Coping with banks on the verge of failure is central to the political agenda in Brussels and on Friday the bloc’s financial markets chief Michel Barnier unveiled his ambitious plan, one that could face opposition from Britain.

“The financial institutions are going to have to be called upon to contribute to such a fund,” said Barnier, commenting on a facility that would be tapped for a bank in serious difficulty. “Why should our citizens be footing the bill?”

Speaking at the same event, the head of the International Monetary Fund, a lender of last resort for governments, proposed a similar scheme to help flagging institutions.

“What I think is needed is a European resolution authority, armed with the mandate and the tools to deal cost-effectively with failing cross-border banks,” Dominique Strauss-Kahn said. [ID:nBRQ009776]

European governments, which were forced to bail out flagging lenders, are now looking for a way of preventing a repeat.

But who should pay to salvage a failing cross-border bank has provoked argument. The Commission will present a draft law in spring 2011 to harmonise tools national supervisors use to handle failing banks in a region where about 35 cross-border firms make up 70 percent of all deposits.

Bank of England Deputy Governor Paul Tucker sounded a note of scepticism when he said a European fund would have to be “absolutely ginormous, a trillion euros maybe, to solve this problem”.
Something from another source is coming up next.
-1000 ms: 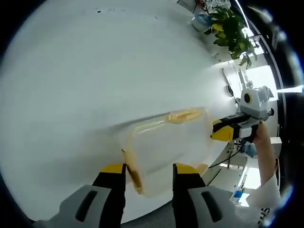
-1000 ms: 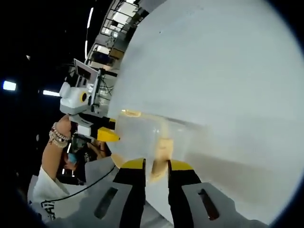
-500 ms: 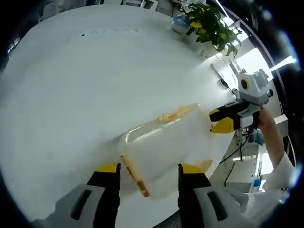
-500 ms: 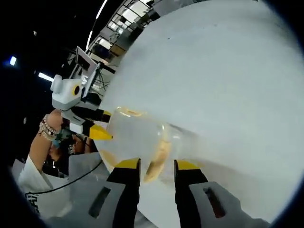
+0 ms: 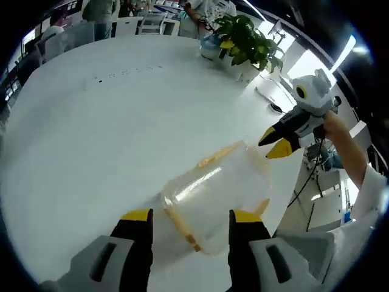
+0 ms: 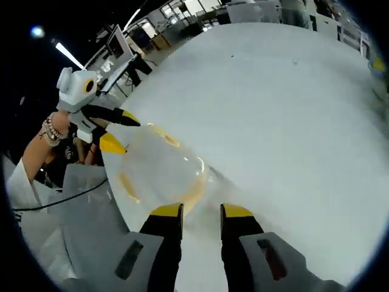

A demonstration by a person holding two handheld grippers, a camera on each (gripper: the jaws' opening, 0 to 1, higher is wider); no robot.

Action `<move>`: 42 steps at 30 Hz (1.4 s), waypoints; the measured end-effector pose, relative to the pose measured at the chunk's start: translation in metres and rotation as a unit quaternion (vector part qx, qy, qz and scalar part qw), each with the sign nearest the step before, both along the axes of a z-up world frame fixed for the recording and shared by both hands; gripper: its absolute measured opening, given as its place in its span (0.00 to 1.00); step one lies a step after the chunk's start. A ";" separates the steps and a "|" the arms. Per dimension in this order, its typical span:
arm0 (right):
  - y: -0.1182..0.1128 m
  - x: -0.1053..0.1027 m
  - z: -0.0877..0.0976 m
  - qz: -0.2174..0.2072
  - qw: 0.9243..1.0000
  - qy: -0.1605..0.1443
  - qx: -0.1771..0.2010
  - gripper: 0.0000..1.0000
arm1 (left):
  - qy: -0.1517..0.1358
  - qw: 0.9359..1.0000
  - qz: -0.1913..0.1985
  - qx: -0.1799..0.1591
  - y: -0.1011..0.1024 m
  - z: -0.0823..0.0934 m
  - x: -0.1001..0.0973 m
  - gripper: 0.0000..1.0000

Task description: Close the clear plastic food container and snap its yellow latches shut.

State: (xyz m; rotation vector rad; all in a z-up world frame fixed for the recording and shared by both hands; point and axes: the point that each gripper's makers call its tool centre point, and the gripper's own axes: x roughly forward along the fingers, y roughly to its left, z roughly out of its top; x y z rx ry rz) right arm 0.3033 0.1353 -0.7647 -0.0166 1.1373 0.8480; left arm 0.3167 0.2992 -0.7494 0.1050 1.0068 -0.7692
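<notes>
Clear plastic food container [image 5: 216, 191] with yellow latches on the round white desk [image 5: 91, 134], a claw at each end.

The left claw [image 5: 189, 220] has its jaws apart, straddling the near short end, where a yellow latch [image 5: 182, 227] runs between them. The right claw [image 6: 200, 213], jaws also apart and empty, faces the opposite end. The container's long axis runs claw to claw; the left looks nearer its latch.
</notes>
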 end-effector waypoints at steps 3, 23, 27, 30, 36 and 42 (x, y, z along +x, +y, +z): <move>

The potential for deeper coordination could be capped as Joerg Asmussen, deputy German finance minister, said bank crisis management powers must remain at the national level.
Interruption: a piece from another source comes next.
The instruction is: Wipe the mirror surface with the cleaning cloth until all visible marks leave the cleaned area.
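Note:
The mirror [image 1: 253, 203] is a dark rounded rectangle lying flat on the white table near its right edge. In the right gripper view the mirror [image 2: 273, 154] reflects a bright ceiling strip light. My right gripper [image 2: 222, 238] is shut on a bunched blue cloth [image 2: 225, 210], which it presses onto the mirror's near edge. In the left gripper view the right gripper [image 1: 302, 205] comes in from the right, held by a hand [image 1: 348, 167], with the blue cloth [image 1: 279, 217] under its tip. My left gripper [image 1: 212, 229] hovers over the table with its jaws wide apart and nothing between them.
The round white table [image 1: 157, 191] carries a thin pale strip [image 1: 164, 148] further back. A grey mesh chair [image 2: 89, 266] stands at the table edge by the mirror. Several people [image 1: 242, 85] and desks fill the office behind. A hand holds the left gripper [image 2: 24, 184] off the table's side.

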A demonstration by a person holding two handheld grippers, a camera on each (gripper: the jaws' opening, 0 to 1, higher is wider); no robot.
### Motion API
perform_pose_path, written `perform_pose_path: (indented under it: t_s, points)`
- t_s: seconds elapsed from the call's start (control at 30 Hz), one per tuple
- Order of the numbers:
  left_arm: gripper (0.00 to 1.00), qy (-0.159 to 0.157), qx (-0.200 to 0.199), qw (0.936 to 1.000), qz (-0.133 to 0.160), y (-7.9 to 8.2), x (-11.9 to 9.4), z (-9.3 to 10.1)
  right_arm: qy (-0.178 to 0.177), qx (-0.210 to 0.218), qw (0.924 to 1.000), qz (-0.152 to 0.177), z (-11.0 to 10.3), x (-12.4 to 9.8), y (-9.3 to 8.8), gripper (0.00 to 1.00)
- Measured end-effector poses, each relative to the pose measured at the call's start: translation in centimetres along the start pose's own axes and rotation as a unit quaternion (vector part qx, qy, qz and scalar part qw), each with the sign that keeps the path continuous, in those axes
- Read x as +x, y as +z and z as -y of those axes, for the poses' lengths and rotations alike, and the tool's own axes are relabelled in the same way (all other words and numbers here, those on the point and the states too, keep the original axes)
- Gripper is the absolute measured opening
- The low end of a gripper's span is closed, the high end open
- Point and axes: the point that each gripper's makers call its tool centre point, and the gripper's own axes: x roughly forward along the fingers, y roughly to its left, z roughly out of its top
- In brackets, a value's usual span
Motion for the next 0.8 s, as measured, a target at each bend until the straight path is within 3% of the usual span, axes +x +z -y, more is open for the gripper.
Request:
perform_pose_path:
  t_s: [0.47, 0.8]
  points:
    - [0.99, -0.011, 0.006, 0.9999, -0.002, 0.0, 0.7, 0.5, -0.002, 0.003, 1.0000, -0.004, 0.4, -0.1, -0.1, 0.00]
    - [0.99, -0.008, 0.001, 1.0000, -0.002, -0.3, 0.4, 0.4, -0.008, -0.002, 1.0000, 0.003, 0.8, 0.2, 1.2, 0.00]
“I favour the ‘polluter pays’ principle,” Barnier, the commissioner in charge of a regulatory shake-up of the sector, said. “Something similar should also apply in the financial sector.”

“We have to be clear about a resolution fund,” said Barnier, a former French foreign minister who puts forward new laws on financial services for the 27-country European Union.

“We have to have a regime that aims at restructuring the banks. If we could harmonise the national resolution tools, this would be a first step.”

    Charles Goodhart, a former Bank of England monetary policy committee member, said creating a European resolution fund before harmonising relevant national laws “puts the institutional cart before the legal horse.” The Commission said it would work further on options to deal with differences in national solvency laws.

    As the banking crisis unfolded, national governments in Europe rushed to ring-fence problems on their own territory.

    Politicians are keen to prevent a repeat of the Fortis FOR.BR debacle, when an unexpected decision by the Netherlands to nationalise parts of the financial group in its territory forced neighbour Belgium to do the same.

    One of Europe’s biggest banks, Santander (SAN.MC) of Spain, said it would not support a European resolution authority or fund, preferring coordination among national frameworks.

    Britain, home to the bloc’s biggest banking centre, has made clear that it would “push back very strongly against any central fund an EU state has to pay into”.

    London has said it does not want to be locked into a system that will force British taxpayers to bail out banks from another country and it will be suspicious of Barnier’s suggestions.

    The Commission, the EU executive, has warned that in any future financial crisis there may be no alternative other than to use public funds to support the banks.

    Efforts by the Group of 20 major economies focus on forcing big banks to draw up living wills -- plans for how they would handle failure -- by the end of this year. But differing national bankruptcy rules make this difficult.

    The Financial Stability Board, tasked by the G20 to coordinate market reform, will put forward proposals later this year on handling cross-border bank crises.

    On Friday, FSB adviser Eva Huepkes said it could be possible to give banks access to markets only if they have resolution plans that meet global standards.